Le cause: un intreccio tra sistema nervoso, ormoni e infiammazione

Negli ultimi anni, la scienza ha fatto passi avanti nella comprensione delle cause della vulvodinia. I principali fattori coinvolti sembrano essere:

  • Iperattivazione dei recettori del dolore: a livello dei nervi della vulva si sviluppa una sorta di “allarme continuo”, anche in assenza di stimoli nocivi.

  • Processi infiammatori locali: possono rendere i tessuti più sensibili e alterare la flora vaginale.

  • Traumi o microlesioni pregresse, spesso ignorate o non curate.

  • Fattori ormonali, come la carenza di estrogeni (soprattutto in post-partum o menopausa).

  • Componenti psicologiche, come ansia, stress cronico o esperienze traumatiche.

Non si tratta di una patologia “psicosomatica”, ma di una condizione reale che coinvolge più sistemi dell’organismo e richiede un inquadramento clinico approfondito.

Diagnosi: perché così tante donne restano senza risposta

Molte donne che soffrono di vulvodinia ricevono diagnosi errate per anni: candida recidivante, vaginiti, cistiti interstiziali, disturbi psicosomatici. Il problema è che i normali esami ginecologici (Pap test, tampone, ecografia) non evidenziano nulla di anomalo.

Per questo è fondamentale un’osservazione attenta dei sintomi, un’esplorazione delicata e mirata, e la raccolta di una storia clinica dettagliata.

In alcuni casi, si eseguono anche test al cotton-fioc (swab test) per valutare la soglia del dolore in punti precisi del vestibolo.

La cura esiste: approccio integrato e personalizzato

Non esiste una “pillola magica”, ma una strategia terapeutica personalizzata può migliorare significativamente la qualità della vita.

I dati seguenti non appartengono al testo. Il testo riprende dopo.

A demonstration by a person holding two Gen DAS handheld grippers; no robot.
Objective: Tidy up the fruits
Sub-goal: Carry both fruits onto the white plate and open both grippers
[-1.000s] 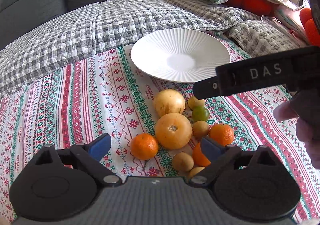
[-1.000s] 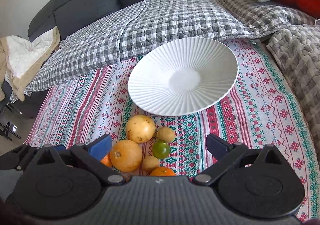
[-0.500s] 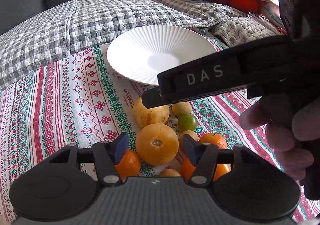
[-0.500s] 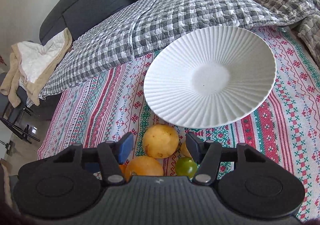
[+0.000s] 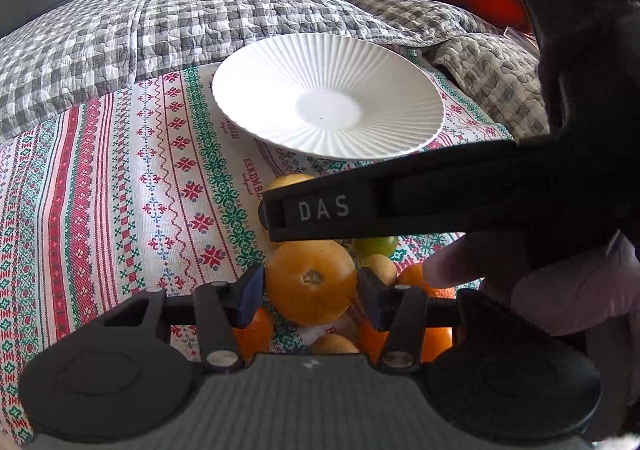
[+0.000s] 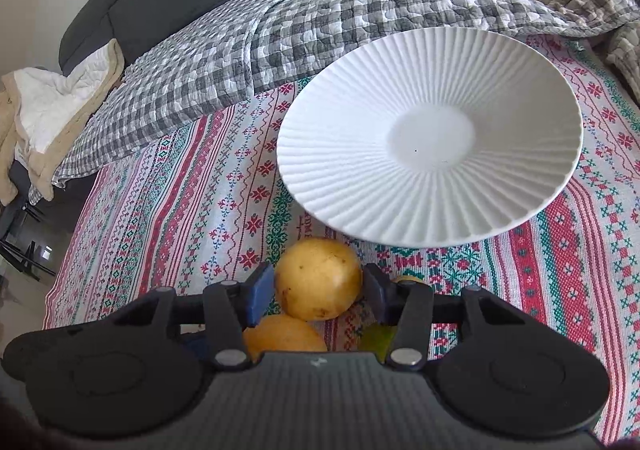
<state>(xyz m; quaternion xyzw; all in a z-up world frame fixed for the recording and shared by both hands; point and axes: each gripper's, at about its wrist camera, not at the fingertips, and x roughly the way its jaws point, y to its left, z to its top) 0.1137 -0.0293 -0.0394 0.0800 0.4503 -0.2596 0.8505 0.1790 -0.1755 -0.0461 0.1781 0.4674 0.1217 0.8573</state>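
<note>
On striped cloth (image 5: 120, 177), each fruit sits between closing fingers (image 5: 250, 290).

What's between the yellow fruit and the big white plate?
Nothing but a short strip of patterned tablecloth. The right wrist view shows it bare between the yellow fruit and the white plate.

The white plate (image 6: 432, 137) is bare, and the patterned cloth (image 6: 192, 217) to its left is free. The fruits lie tight together; the right gripper's black body (image 5: 440, 193) crosses over them, blocking the way from above
</note>
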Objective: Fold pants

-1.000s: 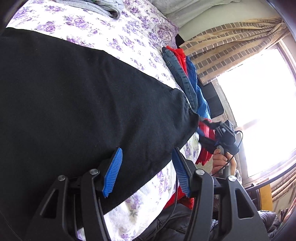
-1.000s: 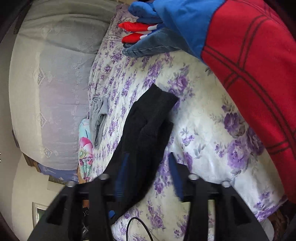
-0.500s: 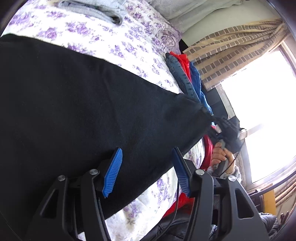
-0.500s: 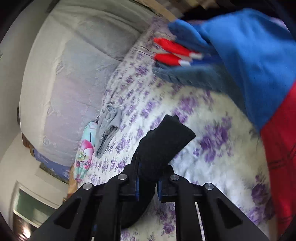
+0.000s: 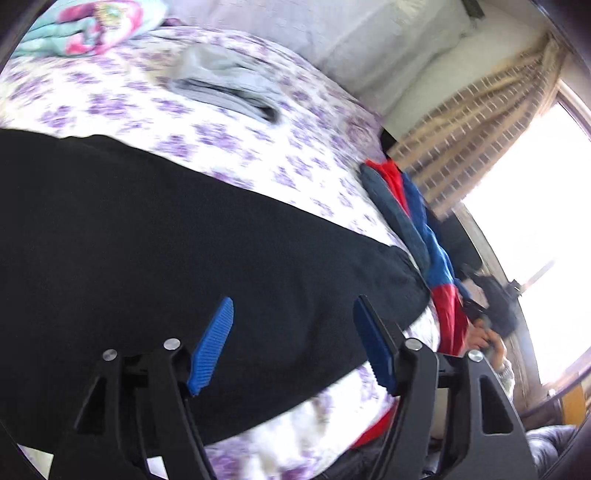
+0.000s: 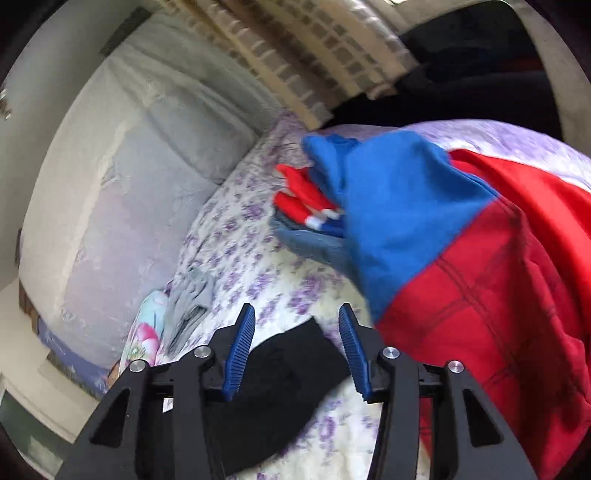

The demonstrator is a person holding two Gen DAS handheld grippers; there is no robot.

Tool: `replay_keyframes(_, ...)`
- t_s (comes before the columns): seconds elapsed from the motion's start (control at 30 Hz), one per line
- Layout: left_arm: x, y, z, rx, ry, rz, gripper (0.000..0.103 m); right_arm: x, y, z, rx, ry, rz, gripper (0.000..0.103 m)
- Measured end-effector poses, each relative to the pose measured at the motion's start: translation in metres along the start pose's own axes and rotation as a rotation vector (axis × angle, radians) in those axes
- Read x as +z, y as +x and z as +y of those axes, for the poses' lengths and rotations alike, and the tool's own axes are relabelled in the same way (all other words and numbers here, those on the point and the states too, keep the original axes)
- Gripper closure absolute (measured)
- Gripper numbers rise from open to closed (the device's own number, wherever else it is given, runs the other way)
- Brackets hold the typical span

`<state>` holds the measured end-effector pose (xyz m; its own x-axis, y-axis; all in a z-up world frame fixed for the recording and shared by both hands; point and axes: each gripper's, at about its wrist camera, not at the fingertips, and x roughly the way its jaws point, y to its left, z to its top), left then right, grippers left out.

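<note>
The black pants (image 5: pixel 155 251) lie flat across the purple-flowered bedsheet (image 5: pixel 236 122). My left gripper (image 5: pixel 291 343) is open and empty, its blue pads hovering over the near part of the pants. In the right wrist view the far end of the pants (image 6: pixel 280 373) lies between and below the blue pads of my right gripper (image 6: pixel 297 349), which is open and holds nothing. The right gripper also shows in the left wrist view (image 5: pixel 491 302), past the end of the pants, held by a hand.
A red and blue garment (image 6: pixel 461 258) with jeans (image 6: pixel 314 243) under it is piled at the bed's end. Folded grey clothes (image 5: pixel 225 88) and a colourful blanket (image 5: pixel 85 22) lie further up the bed. A curtain (image 5: pixel 469 140) and bright window stand at the right.
My right gripper was shut on the end of the pants half a second ago and has opened, letting it drop on the sheet. The left wrist view has tilted up.
</note>
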<state>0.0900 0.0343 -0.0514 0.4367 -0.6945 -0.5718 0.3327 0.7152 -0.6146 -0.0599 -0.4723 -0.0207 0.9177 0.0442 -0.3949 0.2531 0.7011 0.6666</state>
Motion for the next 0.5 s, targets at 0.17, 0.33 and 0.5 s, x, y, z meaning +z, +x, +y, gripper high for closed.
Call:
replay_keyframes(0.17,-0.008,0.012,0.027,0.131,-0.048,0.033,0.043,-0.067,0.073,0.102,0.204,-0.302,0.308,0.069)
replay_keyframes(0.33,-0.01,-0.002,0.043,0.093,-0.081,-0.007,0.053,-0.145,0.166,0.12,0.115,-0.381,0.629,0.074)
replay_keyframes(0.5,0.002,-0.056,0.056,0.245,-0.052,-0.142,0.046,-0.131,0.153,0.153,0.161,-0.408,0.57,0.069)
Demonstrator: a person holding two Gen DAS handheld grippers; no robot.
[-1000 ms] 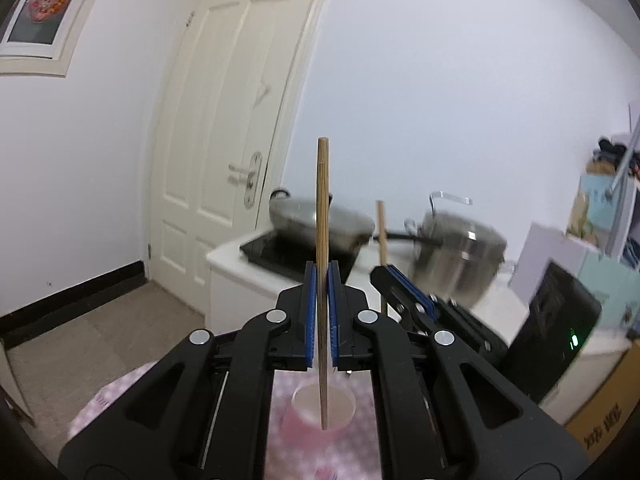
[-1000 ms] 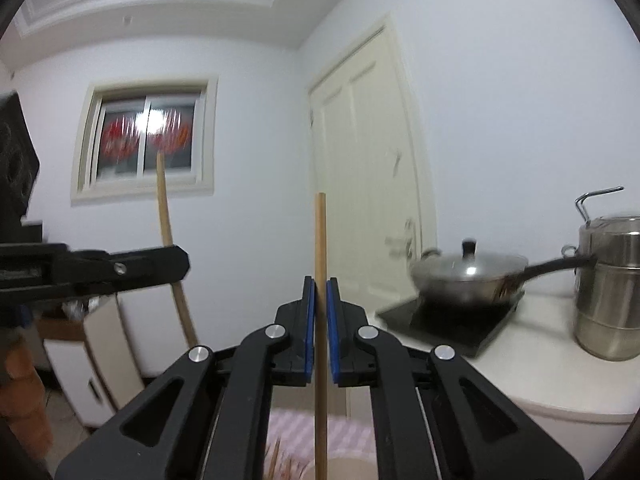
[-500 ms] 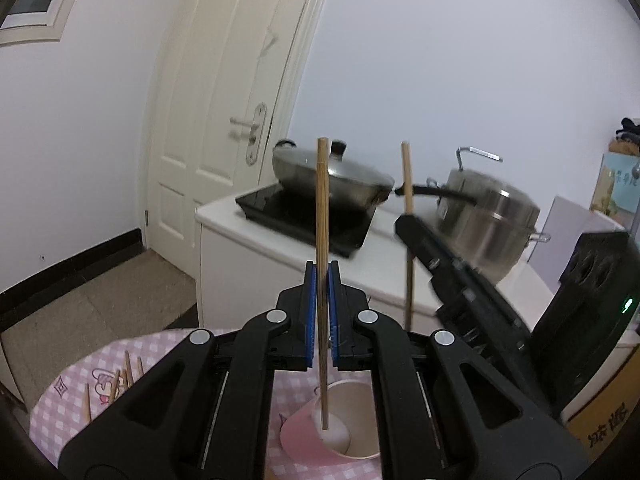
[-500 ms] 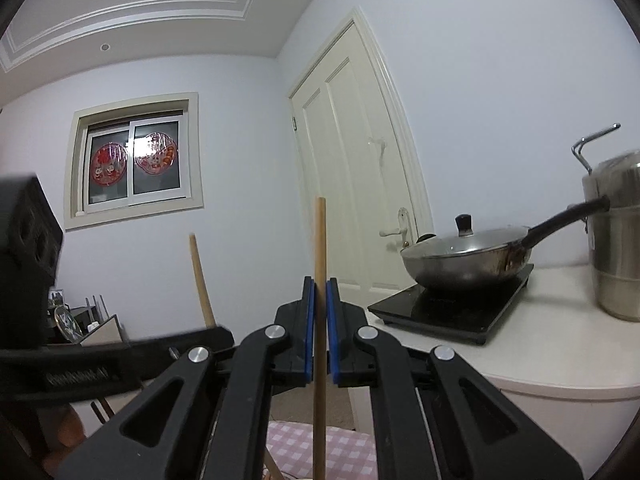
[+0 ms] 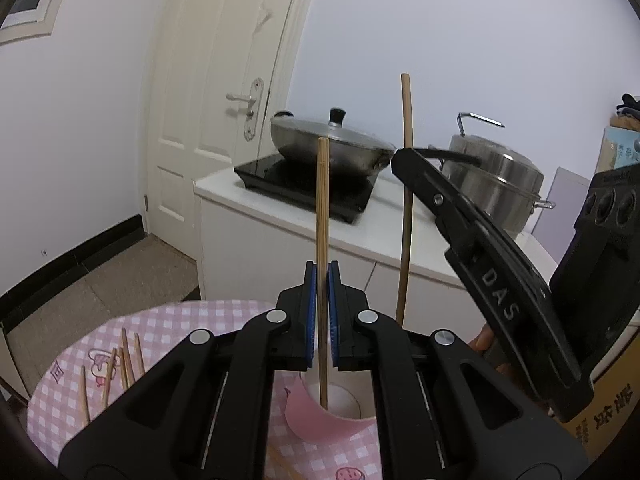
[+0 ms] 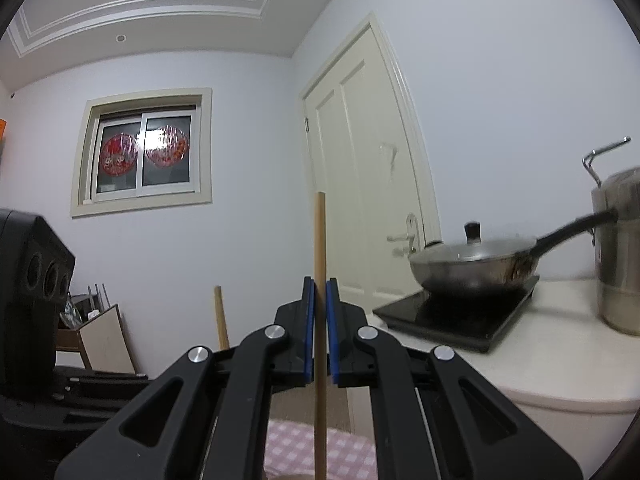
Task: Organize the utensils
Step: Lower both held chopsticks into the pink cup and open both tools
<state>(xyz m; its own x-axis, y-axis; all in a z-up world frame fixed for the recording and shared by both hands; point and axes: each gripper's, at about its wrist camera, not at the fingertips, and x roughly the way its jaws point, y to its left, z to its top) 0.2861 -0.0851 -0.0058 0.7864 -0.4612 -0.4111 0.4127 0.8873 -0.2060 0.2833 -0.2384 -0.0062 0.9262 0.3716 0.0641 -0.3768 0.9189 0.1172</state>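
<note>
My left gripper (image 5: 322,276) is shut on an upright wooden chopstick (image 5: 322,208). Its lower tip reaches down inside the pink paper cup (image 5: 310,416) on the checked tablecloth (image 5: 168,328). To the right, my right gripper (image 5: 404,160) holds a second chopstick (image 5: 407,216) upright, behind the cup's far side. In the right wrist view my right gripper (image 6: 320,284) is shut on that chopstick (image 6: 320,240), whose lower end runs out of the frame. The left gripper's chopstick (image 6: 221,316) shows low at the left. Several loose chopsticks (image 5: 120,364) lie on the cloth to the left.
Behind the table stands a white counter (image 5: 280,232) with a lidded wok (image 5: 328,144) on a black hob and a steel pot (image 5: 496,176). A cream door (image 5: 224,80) is at the back left, and a cardboard box (image 5: 608,416) at the right.
My left gripper has sunk and tilted down, so the cup and tablecloth show larger and the chopstick tip sits lower in the cup. The right gripper's chopstick stands closer beside it.
</note>
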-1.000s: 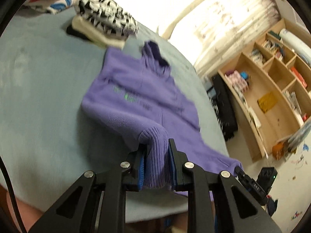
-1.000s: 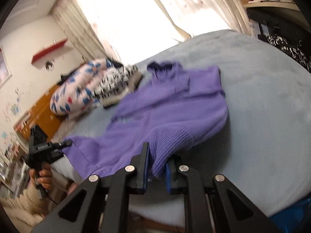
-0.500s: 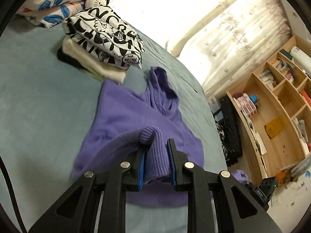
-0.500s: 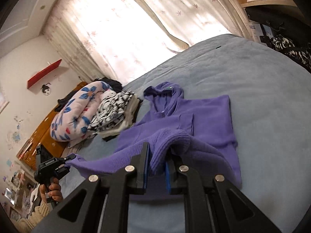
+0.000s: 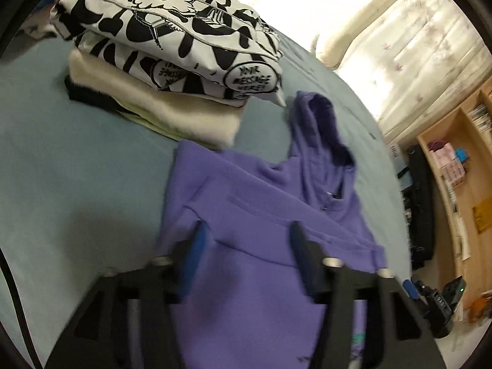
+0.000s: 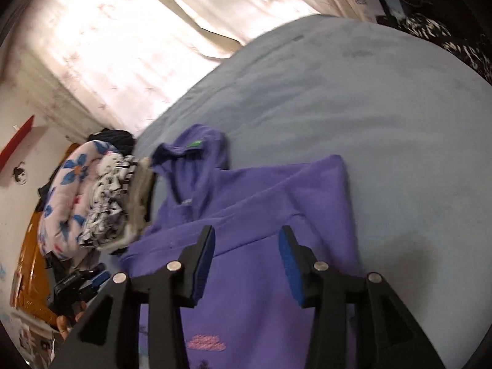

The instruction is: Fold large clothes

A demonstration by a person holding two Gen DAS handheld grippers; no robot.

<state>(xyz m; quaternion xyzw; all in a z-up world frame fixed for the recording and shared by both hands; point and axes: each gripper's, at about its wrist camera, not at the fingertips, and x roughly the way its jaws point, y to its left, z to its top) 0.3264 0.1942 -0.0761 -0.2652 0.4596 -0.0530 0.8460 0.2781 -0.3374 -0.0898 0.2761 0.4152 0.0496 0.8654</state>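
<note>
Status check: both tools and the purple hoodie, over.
Left tool open, right tool open, nothing held. Purple hoodie lies folded over on the bed, hood toward curtains. Stack of folded clothes sits beside hoodie's shoulder, close.

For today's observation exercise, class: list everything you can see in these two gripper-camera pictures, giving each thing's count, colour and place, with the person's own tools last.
Hoodie: one, purple, lying on the bed, bottom part folded up over the body, hood toward the window.
Bed cover: one, grey-blue, under everything.
Folded clothes stack: one pile, black-and-white print on cream and black layers, beside the hoodie's shoulder.
Floral quilt: one, pink with blue flowers, behind the stack.
Curtains: pale, at the window.
Shelf unit: one, wooden, beside the bed.
Left gripper: black, blue pads, open above the hoodie.
Right gripper: black, blue pads, open above the hoodie.
</note>
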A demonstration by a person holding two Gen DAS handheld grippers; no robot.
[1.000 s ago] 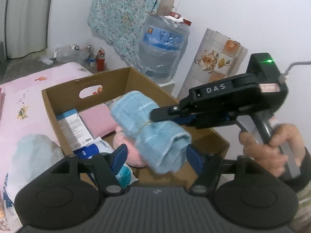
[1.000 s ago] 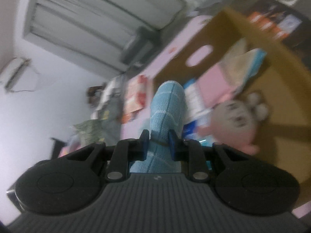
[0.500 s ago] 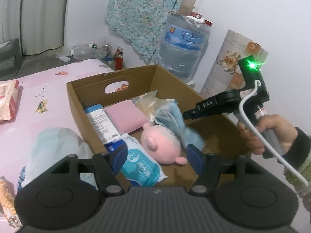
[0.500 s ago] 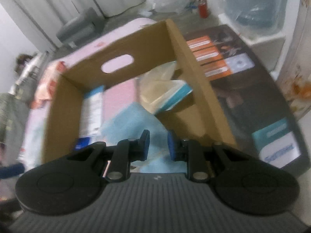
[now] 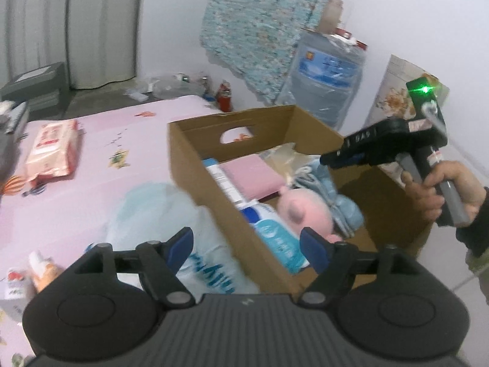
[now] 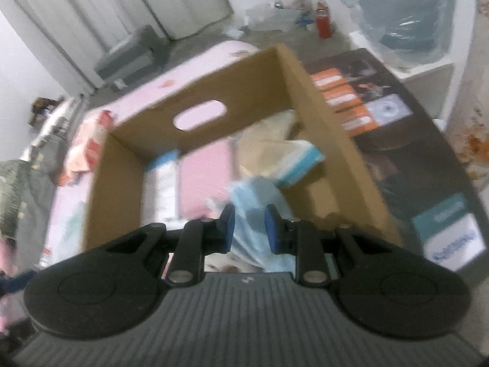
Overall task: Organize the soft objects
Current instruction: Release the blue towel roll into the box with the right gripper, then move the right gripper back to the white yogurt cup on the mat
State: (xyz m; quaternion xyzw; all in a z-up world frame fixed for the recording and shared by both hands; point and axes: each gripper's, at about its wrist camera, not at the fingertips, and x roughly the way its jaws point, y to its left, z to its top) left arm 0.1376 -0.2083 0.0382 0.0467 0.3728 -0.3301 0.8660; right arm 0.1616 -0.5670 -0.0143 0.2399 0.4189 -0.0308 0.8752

Il trattamento della vulvodinia richiede un approccio multidisciplinare, che può includere:

1. Trattamento medico

  • Farmaci per modulare il dolore neuropatico (es. pregabalin, amitriptilina).

  • Creme locali con anestetici o estrogeni.

  • In alcuni casi, infiltrazioni o trattamenti laser.

2. Fisioterapia del pavimento pelvico

  • Tecniche manuali per ridurre le tensioni muscolari.

  • Rieducazione perineale.

  • Biofeedback e tecniche di rilassamento.

3. Supporto psicologico

  • Terapia cognitivo-comportamentale.

  • Gestione dell’ansia associata al dolore.

  • Educazione alla sessualità e consapevolezza corporea.

4. Alimentazione e integrazione

  • Protocolli anti-infiammatori.

  • Probiotici specifici per la flora vaginale e intestinale.

  • Magnesio, vitamina D e integratori nervini, se indicati.

Quando rivolgersi alla ginecologa

Se senti dolore ricorrente nella zona vulvare, hai già provato terapie che non hanno funzionato, oppure ti senti dire che “è tutto nella tua testa”, non ignorare questi segnali.

Una visita ginecologica con approccio funzionale e personalizzato può aiutarti a dare un nome al tuo dolore e a iniziare un percorso verso la consapevolezza e il sollievo.

La vulvodinia è una condizione complessa, ma non sei sola e non sei “esagerata”: il tuo dolore merita ascolto e attenzione.
Con una diagnosi corretta e un approccio integrato, è possibile ritrovare il benessere intimo e migliorare la propria vita.